Post New Hampshire, Trump Clear Favorite with Four Plausible Challengers
The GOP field is now down to five.
Bernie Sanders’ blowout victory in New Hampshire has Hillary Clinton supporters in a panic, but there’s every reason to believe this was Sander’s peak. His populist, anti-establishment message clearly resonates with Democratic voters. Maybe, as Matt Yglesias contends, that message is the party’s future. But Clinton is positioned to do very well in a two-way race. Her organizational and financial advantage will matter much more once multiple states start voting in rapid succession. And his advantage with enthusiastic, young whites will matter less in more diverse states.
The Republican contest remains much more interesting. The runaway winner was the racist demagogue Donald Trump, who more than doubled any rival’s vote total. He’s also the only candidate to finish in the top two in Iowa and New Hampshire. Still, he only got 35.1% to go along with his 24.3% in Iowa. While impressive numbers in a crowded field, they may be his ceiling, with the sane Republican vote split among several candidates.
Ted Cruz, the main Evangelical candidate, looks to be finishing in what he rightly and graciously referred to as a “virtual tie for third place” to go along with his Iowa win. Obviously, he goes forward.
Marco Rubio, who came in third in Iowa but stumbled badly in Saturday’s debate, finished 5th in New Hampshire, with 10.6%. That’s a serious loss of momentum but he has every reason to continue.
My two favorites in the race, John Kasich and Jeb Bush, got a new lease on life. Kasich finished in 2nd, with 15.9%. Bush is sitting just behind Cruz with 11.1%; they’ll both get the same two delegates regardless of whether they trade positions.

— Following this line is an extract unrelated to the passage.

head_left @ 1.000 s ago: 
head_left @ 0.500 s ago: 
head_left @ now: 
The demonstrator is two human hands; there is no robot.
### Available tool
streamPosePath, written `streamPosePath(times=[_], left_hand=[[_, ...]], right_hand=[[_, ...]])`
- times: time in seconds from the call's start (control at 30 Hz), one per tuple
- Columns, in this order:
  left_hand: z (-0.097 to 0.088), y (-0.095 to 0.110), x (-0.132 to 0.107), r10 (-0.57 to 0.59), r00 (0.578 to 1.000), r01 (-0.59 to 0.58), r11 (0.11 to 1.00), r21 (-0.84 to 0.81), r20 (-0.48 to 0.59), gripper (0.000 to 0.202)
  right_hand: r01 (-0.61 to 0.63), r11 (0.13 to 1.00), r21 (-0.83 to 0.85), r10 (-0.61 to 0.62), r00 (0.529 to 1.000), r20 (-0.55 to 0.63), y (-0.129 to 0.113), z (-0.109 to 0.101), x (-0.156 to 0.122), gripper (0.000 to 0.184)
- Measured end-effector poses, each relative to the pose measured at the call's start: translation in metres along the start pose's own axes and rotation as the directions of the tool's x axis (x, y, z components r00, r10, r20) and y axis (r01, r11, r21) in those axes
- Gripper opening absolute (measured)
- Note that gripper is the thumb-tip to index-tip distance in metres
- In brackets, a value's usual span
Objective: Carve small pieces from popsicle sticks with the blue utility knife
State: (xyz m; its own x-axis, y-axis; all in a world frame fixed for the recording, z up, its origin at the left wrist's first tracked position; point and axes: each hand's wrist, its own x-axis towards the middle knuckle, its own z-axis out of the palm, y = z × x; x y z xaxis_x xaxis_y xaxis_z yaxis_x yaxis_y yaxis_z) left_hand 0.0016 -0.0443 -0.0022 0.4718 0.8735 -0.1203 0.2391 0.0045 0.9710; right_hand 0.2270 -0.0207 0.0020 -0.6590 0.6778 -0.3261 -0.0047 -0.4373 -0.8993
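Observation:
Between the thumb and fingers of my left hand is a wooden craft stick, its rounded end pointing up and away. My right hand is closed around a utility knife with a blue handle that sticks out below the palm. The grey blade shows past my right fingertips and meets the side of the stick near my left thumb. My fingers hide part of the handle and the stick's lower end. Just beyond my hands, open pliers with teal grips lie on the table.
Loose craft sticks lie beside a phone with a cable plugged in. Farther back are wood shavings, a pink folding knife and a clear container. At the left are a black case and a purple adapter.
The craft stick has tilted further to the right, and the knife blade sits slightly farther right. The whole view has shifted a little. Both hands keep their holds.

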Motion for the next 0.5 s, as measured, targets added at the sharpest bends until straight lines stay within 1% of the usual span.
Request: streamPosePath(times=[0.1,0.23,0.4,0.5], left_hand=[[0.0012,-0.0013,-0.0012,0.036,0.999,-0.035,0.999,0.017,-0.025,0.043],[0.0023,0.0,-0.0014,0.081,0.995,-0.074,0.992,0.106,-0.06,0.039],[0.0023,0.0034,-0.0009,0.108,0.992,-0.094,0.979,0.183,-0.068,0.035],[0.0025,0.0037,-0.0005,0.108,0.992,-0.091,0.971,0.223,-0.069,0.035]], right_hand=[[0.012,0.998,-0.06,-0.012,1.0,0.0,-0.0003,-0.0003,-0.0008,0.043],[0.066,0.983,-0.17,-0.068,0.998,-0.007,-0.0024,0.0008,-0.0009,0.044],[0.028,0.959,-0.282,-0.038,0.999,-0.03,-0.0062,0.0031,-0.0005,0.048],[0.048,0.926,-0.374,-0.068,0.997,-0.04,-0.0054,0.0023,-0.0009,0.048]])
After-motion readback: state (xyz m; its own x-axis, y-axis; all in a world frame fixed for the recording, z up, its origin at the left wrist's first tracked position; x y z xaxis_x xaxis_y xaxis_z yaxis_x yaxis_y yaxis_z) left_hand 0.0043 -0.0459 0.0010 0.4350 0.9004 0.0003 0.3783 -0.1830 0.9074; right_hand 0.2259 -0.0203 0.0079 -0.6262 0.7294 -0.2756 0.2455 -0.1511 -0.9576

Chris Christie, who finished a distant 6th, is done. There’s no reason to think that his New Jersey brand will play better in the South than it did in the Granite State. And he’ll apparently not be invited to the next debate.
Carly Fiorina, Ben Carson, and Jim Gilmore should never have been in the race. They’re doing so poorly that it scarcely matters whether they pull out.
The not-Trump field, then, consists of Cruz and three Establishment candidates. So long as it remains divided, Trump has a huge advantage. I haven’t the foggiest whether Rubio will regain his Iowa momentum or Kasich will somehow translate his retail appeal to a wholesale campaign. Or perhaps Bush will finally be worthy of that exclamation point.